**Records for this exercise:**
* * * * * * *
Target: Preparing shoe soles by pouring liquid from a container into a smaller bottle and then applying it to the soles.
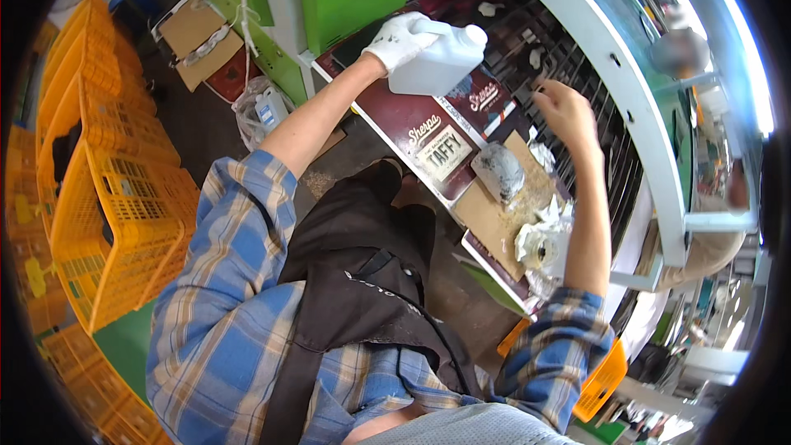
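My left hand [401, 41], in a white work glove, is closed around the handle of a translucent white plastic jug [437, 64] with a white cap. The jug is tilted above a dark red printed board [404, 119]. Bare and ungloved, my right hand [567, 115] reaches over a dark slatted rack [606, 107]. Its fingers are curled together at the tips; whatever they may hold is too small to make out. Between my arms, a grey wrapped lump [500, 171] rests on a piece of brown cardboard [486, 213].
Crumpled white wrapping and a roll of clear tape [540, 249] lie by my right forearm. Stacked orange plastic crates [132, 189] stand on the left. A pale curved machine frame [643, 107] arches along the right. A plastic bag with a white bottle [268, 107] sits on the floor.
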`<state>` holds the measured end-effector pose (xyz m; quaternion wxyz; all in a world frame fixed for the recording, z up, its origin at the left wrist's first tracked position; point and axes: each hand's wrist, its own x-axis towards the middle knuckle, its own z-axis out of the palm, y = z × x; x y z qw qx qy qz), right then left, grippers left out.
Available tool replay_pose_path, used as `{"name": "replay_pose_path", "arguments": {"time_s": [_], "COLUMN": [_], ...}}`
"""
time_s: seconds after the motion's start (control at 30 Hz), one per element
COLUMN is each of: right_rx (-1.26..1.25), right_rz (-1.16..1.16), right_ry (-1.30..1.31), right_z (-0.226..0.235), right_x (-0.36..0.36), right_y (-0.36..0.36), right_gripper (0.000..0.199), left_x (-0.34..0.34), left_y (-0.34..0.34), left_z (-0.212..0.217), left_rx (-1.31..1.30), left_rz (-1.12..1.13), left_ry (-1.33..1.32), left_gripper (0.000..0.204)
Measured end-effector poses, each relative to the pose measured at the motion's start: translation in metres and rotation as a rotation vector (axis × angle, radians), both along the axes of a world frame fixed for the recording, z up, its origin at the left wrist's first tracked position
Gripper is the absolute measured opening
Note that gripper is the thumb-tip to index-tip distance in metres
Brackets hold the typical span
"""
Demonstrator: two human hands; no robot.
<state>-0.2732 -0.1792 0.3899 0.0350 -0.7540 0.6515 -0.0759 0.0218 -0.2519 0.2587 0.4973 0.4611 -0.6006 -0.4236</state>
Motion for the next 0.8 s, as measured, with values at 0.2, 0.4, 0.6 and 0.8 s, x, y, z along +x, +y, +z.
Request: {"name": "replay_pose_path", "arguments": {"time_s": [0.2, 0.4, 0.6, 0.8], "right_rx": [0.355, 1.044, 0.826, -0.029], "right_rz": [0.310, -0.264, -1.270, -1.649], "right_ry": [-0.346, -0.338, -0.834, -1.788], "right_z": [-0.035, -0.156, -0.371, -0.471], "right_x": [0.076, -0.017, -0.086, -0.008], "right_y": [0.116, 0.307, 0.550, 0.594], "right_gripper": [0.020, 0.034, 0.018, 0.036], "left_x": [0.002, 0.014, 0.018, 0.051], "left_y": [-0.016, -0.059, -0.078, -0.061], "left_z": [-0.003, -0.043, -0.069, -0.049], "left_rx": [-0.226, -0.184, -0.160, -0.199], "left_rz": [0.226, 0.220, 0.068, 0.060], "left_ry": [-0.346, -0.122, -0.016, -0.165], "left_gripper": [0.025, 0.025, 0.018, 0.026]}}
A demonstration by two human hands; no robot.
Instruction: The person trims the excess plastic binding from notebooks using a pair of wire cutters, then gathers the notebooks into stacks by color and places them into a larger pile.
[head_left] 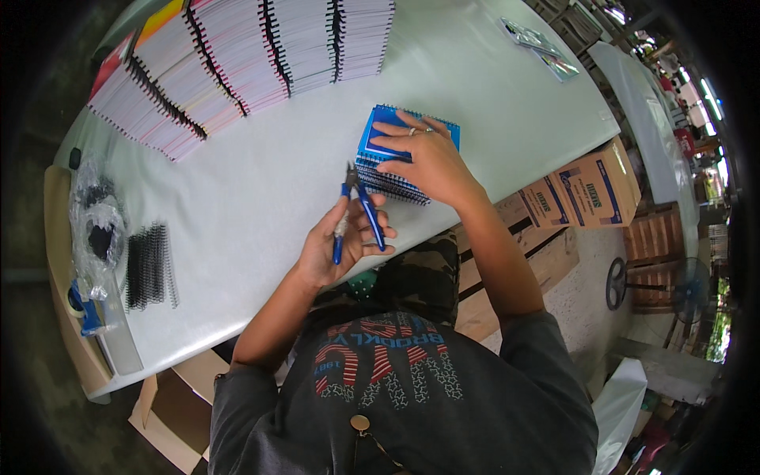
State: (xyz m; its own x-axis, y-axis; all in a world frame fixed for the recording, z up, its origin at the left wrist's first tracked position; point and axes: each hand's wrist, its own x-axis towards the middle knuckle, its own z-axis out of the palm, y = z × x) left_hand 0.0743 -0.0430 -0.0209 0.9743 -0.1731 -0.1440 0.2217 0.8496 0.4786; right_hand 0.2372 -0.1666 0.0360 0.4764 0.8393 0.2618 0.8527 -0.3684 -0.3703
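Note:
In my left hand [323, 247] lie small cutting pliers [369, 215] with blue handles, jaws pointing away from me and handles spread apart. Fingers curl loosely around the handles. The jaws are close to the left side of a stack of blue-covered, coil-bound notebooks [369, 147] near the table's front edge. My right hand [434, 162] rests over the top notebook, fingers spread across its cover, hiding much of it. Dark coils run along the near side of the stack, and another coil edge shows at the far side.
Tall rows of coil-bound books [229, 63] stand at the far left of the white table [261, 182]. Loose black coils [150, 265], clear plastic wrapping [103, 218] and a blue tape dispenser [85, 307] lie at left. Flat packets [538, 47] lie far right; cardboard boxes [590, 190] stand beyond the right edge.

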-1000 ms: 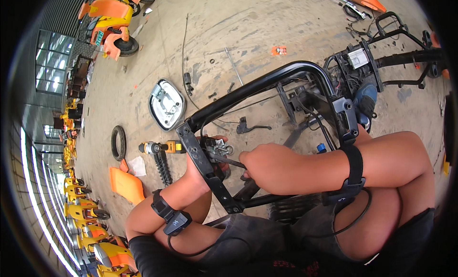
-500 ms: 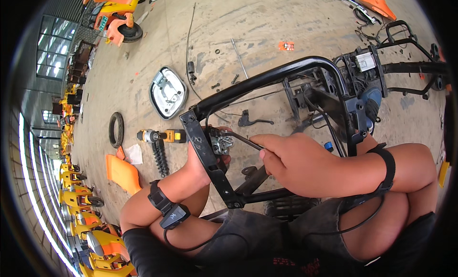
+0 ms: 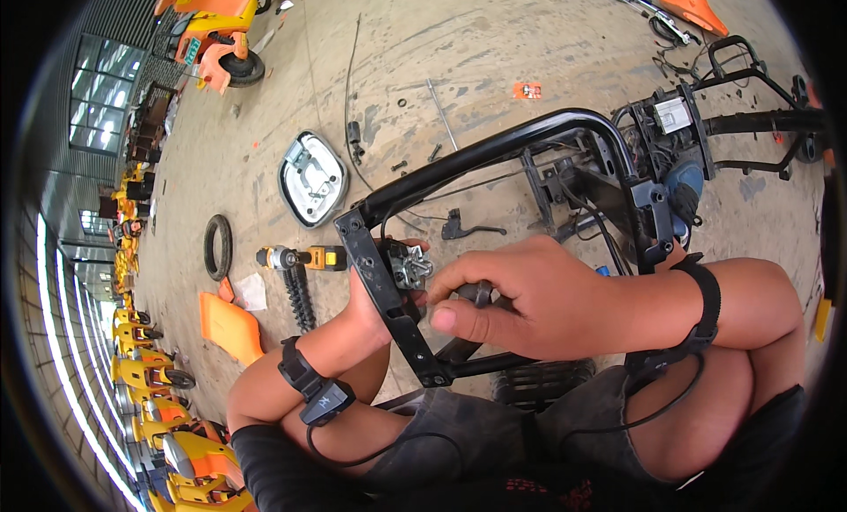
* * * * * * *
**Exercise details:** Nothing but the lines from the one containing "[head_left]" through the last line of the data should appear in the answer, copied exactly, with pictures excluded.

**Exercise result:**
[head_left] 
State: (xyz m; its own x-axis, y-axis; all in a world frame fixed for the recording, z up, its origin at the left wrist's first tracked position; point and axes: each hand's wrist, its own x-axis towards the middle knuckle, its own z-axis out of the palm, y = z × x) left_hand 0.0743 -0.0430 -0.0209 0.9743 -0.1731 -0.1440 0.2217 0.8496 0.4786; right_hand 0.2372 -0.1666 0.0360 0.4764 0.8393 0.2618 0.8527 -0.3684 -0.3703
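Note:
In my left hand [323, 247] lie small cutting pliers [369, 215] with blue handles, jaws pointing away from me and handles spread apart. Fingers curl loosely around the handles. The jaws are close to the left side of a stack of blue-covered, coil-bound notebooks [369, 147] near the table's front edge. My right hand [434, 162] rests over the top notebook, fingers spread across its cover, hiding much of it. Dark coils run along the near side of the stack, and another coil edge shows at the far side.
Tall rows of coil-bound books [229, 63] stand at the far left of the white table [261, 182]. Loose black coils [150, 265], clear plastic wrapping [103, 218] and a blue tape dispenser [85, 307] lie at left. Flat packets [538, 47] lie far right; cardboard boxes [590, 190] stand beyond the right edge.
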
-1000 ms: 
-500 ms: 
+0 ms: 

The answer given above is complete.